Assorted content for your weekend reading.
- Robert Booth and Heather Stewart report on Boris Johnson's insistence on lifting COVID-19 protections even as case counts rise in the UK. And Annette Dittert discusses how Johnson's government has relied on being able to dispense with concepts such as the rule of law and objective reality whenever it suits their purposes (and without pushback from compliant media).
- Michelle Ghoussoub reports on the rise of climate anxiety in B.C. as extreme weather becomes an everyday reality.
- David Hasemyer reports on the intersection between climate breakdown and fossil fuel infrastructure, as a major Alaska pipeline is on the verge of collapsing and spilling due to melting permafrost. CBC News reports on British Columbia's inability to keep up with the spread of wildfires.

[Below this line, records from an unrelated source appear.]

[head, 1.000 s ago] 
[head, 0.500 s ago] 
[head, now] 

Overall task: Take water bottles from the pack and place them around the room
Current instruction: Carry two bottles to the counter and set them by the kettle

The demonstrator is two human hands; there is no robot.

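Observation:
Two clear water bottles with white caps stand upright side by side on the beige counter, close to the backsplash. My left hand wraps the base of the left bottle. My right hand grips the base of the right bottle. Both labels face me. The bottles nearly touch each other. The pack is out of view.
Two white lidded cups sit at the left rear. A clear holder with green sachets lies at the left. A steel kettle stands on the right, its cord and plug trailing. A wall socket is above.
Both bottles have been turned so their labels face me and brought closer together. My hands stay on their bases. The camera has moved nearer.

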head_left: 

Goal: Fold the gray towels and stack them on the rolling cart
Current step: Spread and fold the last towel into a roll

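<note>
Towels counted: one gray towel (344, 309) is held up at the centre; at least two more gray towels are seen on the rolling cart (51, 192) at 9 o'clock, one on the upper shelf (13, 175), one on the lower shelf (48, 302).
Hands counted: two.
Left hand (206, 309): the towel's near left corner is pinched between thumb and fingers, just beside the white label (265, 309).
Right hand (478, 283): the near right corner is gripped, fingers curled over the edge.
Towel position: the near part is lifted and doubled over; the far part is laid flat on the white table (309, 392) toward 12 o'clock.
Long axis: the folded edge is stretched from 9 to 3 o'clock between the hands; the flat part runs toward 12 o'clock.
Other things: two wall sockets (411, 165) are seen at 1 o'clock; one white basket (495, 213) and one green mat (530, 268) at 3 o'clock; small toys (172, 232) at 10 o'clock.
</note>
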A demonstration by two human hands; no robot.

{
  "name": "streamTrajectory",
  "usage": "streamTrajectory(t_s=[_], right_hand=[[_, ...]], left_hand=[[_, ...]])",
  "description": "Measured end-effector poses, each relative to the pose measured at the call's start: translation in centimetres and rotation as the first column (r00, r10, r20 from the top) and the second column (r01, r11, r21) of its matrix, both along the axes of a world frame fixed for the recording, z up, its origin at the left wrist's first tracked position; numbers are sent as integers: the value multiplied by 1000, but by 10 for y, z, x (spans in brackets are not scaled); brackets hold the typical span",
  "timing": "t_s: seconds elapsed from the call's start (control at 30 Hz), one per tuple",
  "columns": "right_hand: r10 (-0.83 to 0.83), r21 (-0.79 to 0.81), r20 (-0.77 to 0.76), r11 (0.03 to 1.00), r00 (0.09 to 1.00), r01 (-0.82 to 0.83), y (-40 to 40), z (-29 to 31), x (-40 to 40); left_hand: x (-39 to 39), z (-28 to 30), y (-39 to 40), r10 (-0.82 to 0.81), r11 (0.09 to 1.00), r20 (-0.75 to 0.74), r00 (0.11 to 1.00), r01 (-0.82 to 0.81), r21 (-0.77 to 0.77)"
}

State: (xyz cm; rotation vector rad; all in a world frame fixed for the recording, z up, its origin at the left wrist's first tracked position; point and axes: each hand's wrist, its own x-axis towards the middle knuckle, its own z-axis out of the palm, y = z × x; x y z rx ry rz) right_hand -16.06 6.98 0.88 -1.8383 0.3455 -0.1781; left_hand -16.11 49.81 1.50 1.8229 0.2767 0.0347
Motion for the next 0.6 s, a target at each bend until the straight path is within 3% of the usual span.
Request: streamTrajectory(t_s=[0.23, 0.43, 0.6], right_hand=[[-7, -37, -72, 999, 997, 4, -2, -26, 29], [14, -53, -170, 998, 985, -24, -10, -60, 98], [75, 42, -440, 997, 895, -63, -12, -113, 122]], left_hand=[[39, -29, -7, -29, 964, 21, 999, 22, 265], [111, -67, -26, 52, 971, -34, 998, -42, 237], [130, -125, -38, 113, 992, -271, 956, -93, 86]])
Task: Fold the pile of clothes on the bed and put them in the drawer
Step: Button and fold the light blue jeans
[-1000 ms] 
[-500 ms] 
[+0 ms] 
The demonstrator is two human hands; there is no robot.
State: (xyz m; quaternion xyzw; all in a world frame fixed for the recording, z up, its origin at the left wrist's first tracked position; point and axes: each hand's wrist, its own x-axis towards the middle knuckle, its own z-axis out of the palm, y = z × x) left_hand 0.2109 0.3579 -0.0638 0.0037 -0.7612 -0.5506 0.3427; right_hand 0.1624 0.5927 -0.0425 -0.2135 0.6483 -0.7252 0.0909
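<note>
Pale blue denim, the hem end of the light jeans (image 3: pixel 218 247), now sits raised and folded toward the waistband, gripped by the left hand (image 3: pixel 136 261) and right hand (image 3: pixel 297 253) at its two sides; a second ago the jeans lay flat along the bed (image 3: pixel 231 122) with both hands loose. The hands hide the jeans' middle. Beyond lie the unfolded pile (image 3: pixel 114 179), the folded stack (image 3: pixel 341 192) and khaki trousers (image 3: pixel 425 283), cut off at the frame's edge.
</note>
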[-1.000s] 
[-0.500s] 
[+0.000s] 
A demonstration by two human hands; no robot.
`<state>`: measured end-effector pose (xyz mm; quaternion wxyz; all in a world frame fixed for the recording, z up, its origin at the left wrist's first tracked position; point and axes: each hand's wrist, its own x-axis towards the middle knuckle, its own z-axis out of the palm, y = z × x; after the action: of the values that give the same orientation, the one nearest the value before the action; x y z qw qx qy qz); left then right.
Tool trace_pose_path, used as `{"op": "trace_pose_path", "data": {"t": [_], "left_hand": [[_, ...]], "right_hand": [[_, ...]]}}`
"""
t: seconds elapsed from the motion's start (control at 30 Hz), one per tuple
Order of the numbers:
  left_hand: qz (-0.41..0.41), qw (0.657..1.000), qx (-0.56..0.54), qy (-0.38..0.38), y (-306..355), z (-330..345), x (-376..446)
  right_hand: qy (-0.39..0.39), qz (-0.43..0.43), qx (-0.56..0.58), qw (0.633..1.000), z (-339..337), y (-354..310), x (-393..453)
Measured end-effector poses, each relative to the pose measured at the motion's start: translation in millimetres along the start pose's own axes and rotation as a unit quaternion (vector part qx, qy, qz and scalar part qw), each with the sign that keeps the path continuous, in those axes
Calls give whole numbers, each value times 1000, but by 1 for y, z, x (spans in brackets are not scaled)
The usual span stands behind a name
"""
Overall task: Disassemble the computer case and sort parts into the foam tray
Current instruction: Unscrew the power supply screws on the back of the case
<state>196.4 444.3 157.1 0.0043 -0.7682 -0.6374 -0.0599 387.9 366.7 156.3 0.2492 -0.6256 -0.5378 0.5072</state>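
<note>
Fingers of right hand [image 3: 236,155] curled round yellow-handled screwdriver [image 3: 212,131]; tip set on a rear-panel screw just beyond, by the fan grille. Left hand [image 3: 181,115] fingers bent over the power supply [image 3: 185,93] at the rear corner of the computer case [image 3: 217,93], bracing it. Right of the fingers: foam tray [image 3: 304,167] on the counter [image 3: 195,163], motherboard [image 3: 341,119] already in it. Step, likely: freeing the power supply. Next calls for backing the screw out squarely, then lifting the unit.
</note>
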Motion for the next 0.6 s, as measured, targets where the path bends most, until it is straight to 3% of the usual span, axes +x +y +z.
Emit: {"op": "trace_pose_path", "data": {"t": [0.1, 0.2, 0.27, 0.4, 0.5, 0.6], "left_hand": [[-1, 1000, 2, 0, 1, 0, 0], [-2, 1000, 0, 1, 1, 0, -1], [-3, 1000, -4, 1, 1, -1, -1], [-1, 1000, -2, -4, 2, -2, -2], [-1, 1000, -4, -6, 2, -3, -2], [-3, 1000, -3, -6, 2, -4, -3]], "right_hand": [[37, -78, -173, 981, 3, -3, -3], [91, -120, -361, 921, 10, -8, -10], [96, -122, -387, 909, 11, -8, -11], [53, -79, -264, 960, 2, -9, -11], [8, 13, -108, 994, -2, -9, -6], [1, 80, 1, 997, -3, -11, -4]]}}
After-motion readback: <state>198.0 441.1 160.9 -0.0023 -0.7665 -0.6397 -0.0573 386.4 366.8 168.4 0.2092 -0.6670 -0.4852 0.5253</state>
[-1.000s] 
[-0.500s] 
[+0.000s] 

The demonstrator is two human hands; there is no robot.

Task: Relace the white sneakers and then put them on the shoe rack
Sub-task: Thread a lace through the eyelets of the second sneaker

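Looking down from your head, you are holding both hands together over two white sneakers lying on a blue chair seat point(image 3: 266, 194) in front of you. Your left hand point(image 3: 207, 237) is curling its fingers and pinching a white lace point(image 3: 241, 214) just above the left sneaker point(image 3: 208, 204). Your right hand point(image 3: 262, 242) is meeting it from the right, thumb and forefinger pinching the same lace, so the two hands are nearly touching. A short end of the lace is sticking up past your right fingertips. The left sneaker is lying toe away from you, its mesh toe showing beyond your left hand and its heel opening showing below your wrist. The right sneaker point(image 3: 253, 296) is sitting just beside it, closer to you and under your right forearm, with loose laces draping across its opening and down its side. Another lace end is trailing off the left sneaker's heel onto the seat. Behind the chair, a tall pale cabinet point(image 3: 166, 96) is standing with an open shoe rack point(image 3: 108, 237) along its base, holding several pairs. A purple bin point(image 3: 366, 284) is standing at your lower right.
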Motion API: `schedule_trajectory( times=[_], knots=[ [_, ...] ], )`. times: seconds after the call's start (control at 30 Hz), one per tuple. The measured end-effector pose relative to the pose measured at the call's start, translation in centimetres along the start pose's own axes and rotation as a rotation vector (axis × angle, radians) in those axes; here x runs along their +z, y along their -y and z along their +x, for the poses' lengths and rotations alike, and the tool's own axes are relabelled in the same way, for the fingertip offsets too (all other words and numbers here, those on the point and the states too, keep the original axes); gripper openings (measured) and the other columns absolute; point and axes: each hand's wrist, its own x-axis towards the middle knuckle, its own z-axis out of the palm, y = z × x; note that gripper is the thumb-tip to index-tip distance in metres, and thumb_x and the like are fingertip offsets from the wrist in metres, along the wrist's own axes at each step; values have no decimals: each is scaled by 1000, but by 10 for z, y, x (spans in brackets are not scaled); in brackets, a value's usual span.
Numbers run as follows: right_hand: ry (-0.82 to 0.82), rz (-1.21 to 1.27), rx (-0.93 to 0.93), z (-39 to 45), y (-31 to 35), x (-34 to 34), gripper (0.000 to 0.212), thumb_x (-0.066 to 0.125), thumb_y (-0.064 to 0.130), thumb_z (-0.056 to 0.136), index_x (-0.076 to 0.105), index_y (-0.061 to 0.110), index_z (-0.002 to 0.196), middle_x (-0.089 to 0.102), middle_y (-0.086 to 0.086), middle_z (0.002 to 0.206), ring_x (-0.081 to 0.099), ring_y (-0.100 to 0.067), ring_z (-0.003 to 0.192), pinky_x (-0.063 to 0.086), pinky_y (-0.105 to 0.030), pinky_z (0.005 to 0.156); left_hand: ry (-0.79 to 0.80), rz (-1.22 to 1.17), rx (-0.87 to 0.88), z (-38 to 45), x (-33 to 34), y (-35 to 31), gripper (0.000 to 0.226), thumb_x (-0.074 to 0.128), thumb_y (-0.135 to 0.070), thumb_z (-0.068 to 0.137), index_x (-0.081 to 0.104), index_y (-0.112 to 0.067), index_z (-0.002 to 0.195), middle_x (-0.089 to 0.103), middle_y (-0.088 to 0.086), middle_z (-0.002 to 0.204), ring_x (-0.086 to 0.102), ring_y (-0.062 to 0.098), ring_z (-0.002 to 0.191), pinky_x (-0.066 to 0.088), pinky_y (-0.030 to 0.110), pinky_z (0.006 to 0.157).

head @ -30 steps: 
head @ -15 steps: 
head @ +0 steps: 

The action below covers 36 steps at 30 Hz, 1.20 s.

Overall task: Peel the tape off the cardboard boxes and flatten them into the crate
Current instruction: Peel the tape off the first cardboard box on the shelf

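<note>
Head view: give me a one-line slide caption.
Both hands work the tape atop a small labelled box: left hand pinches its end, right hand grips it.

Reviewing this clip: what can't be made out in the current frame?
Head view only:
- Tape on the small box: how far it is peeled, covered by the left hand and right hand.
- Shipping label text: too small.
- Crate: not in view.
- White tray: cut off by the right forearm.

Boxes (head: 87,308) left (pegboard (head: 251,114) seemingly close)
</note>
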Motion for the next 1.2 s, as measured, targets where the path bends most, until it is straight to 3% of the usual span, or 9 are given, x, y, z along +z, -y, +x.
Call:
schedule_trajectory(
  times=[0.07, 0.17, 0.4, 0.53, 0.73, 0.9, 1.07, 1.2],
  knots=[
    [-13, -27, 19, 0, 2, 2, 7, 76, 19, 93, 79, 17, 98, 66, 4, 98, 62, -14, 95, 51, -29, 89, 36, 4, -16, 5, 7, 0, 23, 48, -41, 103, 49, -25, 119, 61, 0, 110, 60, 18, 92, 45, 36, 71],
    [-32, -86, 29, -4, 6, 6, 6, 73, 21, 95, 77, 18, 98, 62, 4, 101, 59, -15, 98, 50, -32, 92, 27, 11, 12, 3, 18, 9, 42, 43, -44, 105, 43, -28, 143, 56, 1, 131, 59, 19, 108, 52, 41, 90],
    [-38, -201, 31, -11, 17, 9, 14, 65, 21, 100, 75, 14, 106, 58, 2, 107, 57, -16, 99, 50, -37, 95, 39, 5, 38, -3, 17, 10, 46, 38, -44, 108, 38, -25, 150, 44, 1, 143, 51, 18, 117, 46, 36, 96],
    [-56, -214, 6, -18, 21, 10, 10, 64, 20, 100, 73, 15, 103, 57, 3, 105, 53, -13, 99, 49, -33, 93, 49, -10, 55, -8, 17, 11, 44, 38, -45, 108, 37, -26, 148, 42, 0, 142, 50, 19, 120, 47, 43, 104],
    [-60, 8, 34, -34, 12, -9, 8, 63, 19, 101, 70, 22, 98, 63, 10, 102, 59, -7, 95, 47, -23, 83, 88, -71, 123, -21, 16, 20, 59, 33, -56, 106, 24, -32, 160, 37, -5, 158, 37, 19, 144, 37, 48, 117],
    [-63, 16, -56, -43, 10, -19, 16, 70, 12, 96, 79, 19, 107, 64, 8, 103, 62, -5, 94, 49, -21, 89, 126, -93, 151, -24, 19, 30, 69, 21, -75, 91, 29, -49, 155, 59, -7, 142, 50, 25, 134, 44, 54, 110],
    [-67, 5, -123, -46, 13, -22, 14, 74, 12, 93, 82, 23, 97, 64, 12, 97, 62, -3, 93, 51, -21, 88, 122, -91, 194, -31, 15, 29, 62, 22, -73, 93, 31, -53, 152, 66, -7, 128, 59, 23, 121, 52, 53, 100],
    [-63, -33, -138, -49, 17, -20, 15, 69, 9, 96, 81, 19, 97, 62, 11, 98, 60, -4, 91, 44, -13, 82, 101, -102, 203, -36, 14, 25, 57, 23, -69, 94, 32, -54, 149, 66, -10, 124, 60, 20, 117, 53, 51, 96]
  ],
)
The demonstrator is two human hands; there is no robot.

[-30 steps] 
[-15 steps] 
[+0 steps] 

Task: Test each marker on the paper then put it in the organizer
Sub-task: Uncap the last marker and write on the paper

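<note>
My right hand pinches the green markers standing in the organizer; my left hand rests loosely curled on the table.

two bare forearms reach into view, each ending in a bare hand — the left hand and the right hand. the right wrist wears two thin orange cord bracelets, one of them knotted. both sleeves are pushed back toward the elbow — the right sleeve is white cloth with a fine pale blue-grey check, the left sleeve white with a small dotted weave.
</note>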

- Meanwhile, Patrick Brethour writes about the obvious flaws in Scott Moe's demand to receive credit for doing less than the bare minimum to regulate carbon emissions. And D.C. Fraser rightly argues that there's no value in trying to claim future credits based on past actions.
- Finally, Justin Rowlatt reports on a new study discussing the need to make healthy food more readily available compared to junk food alternatives. And Joyce Nelson writes about the movement pushing for meaningful regulation of toxic plastic products in the face of the usual anti-social lobbying from the oil industry.